Please reproduce the listing word for word. Pictures stay out.

★ ★ ★ ★ ★

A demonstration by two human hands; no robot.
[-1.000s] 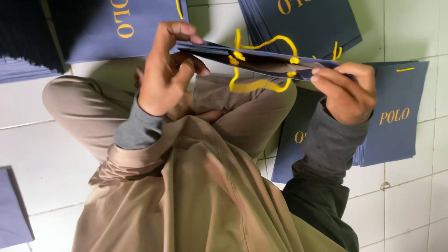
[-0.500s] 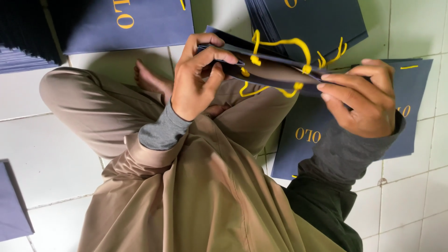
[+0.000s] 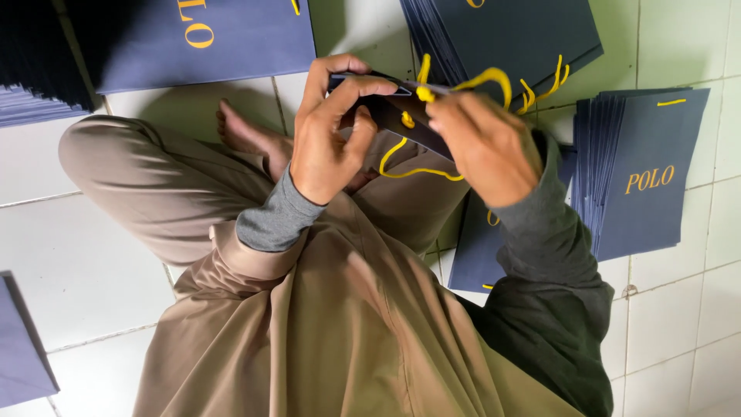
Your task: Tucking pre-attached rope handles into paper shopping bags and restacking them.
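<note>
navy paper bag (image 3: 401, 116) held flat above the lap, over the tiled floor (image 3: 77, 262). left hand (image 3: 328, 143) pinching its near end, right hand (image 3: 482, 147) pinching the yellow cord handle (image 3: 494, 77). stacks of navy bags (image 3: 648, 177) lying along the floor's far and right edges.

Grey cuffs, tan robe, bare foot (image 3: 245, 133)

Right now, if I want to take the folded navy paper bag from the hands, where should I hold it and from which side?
Probably grip the navy bag by its flat folded body, coming from the far side, above the hands. The left hand covers its near left end and the right hand pinches the yellow cord handle, which hangs loose and would slip.
</note>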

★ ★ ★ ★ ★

▸ **Task response**
A demonstration by two human hands; no robot.
[-1.000s] 
[-0.500s] 
[+0.000s] 
Your task: Tucking pre-attached rope handles into paper shopping bags and restacking them.
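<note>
navy paper bag (image 3: 401, 116) held flat above the lap, over the tiled floor (image 3: 77, 262). left hand (image 3: 328, 143) pinching its near end, right hand (image 3: 482, 147) pinching the yellow cord handle (image 3: 494, 77). stacks of navy bags (image 3: 648, 177) lying along the floor's far and right edges.

Grey cuffs, tan robe, bare foot (image 3: 245, 133)

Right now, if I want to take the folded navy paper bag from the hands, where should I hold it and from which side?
Probably grip the navy bag by its flat folded body, coming from the far side, above the hands. The left hand covers its near left end and the right hand pinches the yellow cord handle, which hangs loose and would slip.
</note>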

That completes the answer to this exercise.